There is plenty of evidence that hurricane and cyclone frequency and intensity has changed little over the recent historical record. “To date, global observations do not show any significant trends in both the number and the energy accumulated by hurricanes,” note the Italian scientists. The two graphs below demonstrate this.

The IPCC has reported that hurricanes have increased in frequency in the North Atlantic since 1878, but the scientists note that observations were relatively low during the first decades of the 20th century. After adjusting for lack of observational capacities in the past, there is a nominal upward trend. This trend, they explain, “is not significantly distinguishable from zero”.

The scientists accept that there has been a recent increase in heatwaves, which they attribute to the 1°C rise in global temperatures, although they note global heatwave intensity trends “are not significant”. They also point out that only a limited number of weather stations have observed an increase in global rainfall.
 
Corresponding evidence for increases in flooding remains elusive, they say, “and a long list of studies shows little or no evidence of increased flood magnitudes, with some studies finding more evidence of decreases than increases”. So far as drought is concerned, the scientists note the AR5 finding of the IPCC that “conclusions regarding global drought trends increasing since the 1970s are no longer supported”. Several studies are said to show no increase in the main indices regarding global droughts.

In fact, a slightly warmer and wetter planet and a little extra CO2 seem to have done wonders for global crop yields. For the period 1961-2019, maize, rice, soyabean and wheat global average yields are reported to have grown every year by 3.3%, 2.4%, 2.6% and 3.8% respectively.

Well-researched, fact-driven, credible scientific papers such as this are crucial in the battle to stop green activists and rentiers having a free run to catastrophise every bad weather event in the interest of promoting a command-and-control Net Zero agenda.
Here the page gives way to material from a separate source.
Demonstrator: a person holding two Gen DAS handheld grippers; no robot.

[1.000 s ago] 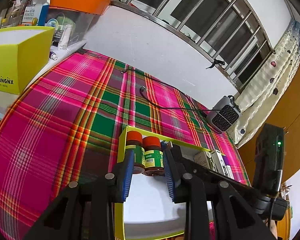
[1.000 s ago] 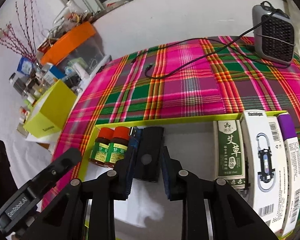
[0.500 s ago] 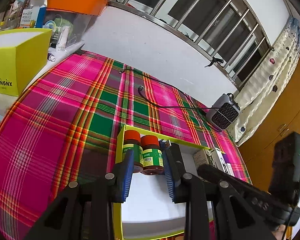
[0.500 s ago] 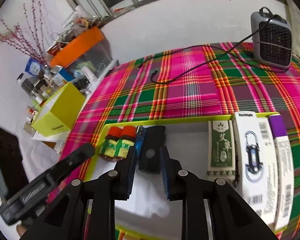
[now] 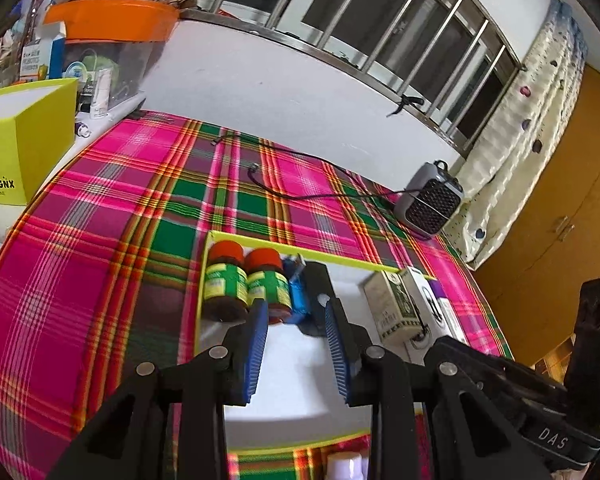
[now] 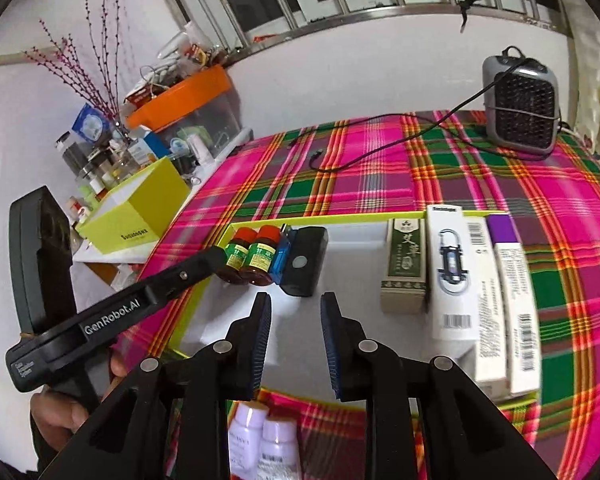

Attempting to attribute single weather events to humans burning fossil fuels is the product of feverish imaginations and ‘garbage in, garbage out’ climate models. Rational, evidence-based science should be promoted at every opportunity.
 
see also: Ralph Alexander: Extreme Weather: The IPCC’s Changing Tune (pdf)












2) A critical assessment of extreme events trends in times of global warming
The European Physical Journal Plus, September 2022



 







Abstract - This article reviews recent bibliography on time series of some extreme weather events and related response indicators in order to understand whether an increase in intensity and/or frequency is detectable. The most robust global changes in climate extremes are found in yearly values of heatwaves (number of days, maximum duration and cumulated heat), while global trends in heatwave intensity are not significant. Daily precipitation intensity and extreme precipitation frequency are stationary in the main part of the weather stations. Trend analysis of the time series of tropical cyclones show a substantial temporal invariance and the same is true for tornadoes in the USA. At the same time, the impact of warming on surface wind speed remains unclear. The analysis is then extended to some global response indicators of extreme meteorological events, namely natural disasters, floods, droughts, ecosystem productivity and yields of the four main crops (maize, rice, soybean and wheat). None of these response indicators show a clear positive trend of extreme events. In conclusion on the basis of observational data, the climate crisis that, according to many sources, we are experiencing today, is not evident yet. It would be nevertheless extremely important to define mitigation and adaptation strategies that take into account current trends.
 
[...]
 
Conclusions

From the Second World War, our societies have progressed enormously, reaching levels of well-being (health, nutrition, healthiness of the places of life and work, etc.) that previous generations had not even remotely imagined. Today, we are called to continue on the path of progress respecting the constraints of economic, social and environmental sustainability with the severity dictated by the fact that the planet is about to reach 10 billion inhabitants in 2050, increasingly urbanized.

Since its origins, the human species has been confronted with the negative effects of the climate; historical climatology has repeatedly used the concept of climate deterioration in order to explain negative effect of extreme events (mainly drought, diluvial phases and cold periods) on civilization. Today, we are facing a warm phase and, for the first time, we have monitoring capabilities that enable us to objectively evaluate its effects.

Fearing a climate emergency without this being supported by data, means altering the framework of priorities with negative effects that could prove deleterious to our ability to face the challenges of the future, squandering natural and human resources in an economically difficult context, even more negative following the COVID emergency. This does not mean we should do nothing about climate change: we should work to minimize our impact on the planet and to minimize air and water pollution. Whether or not we manage to drastically curtail our carbon dioxide emissions in the coming decades, we need to reduce our vulnerability to extreme weather and climate events.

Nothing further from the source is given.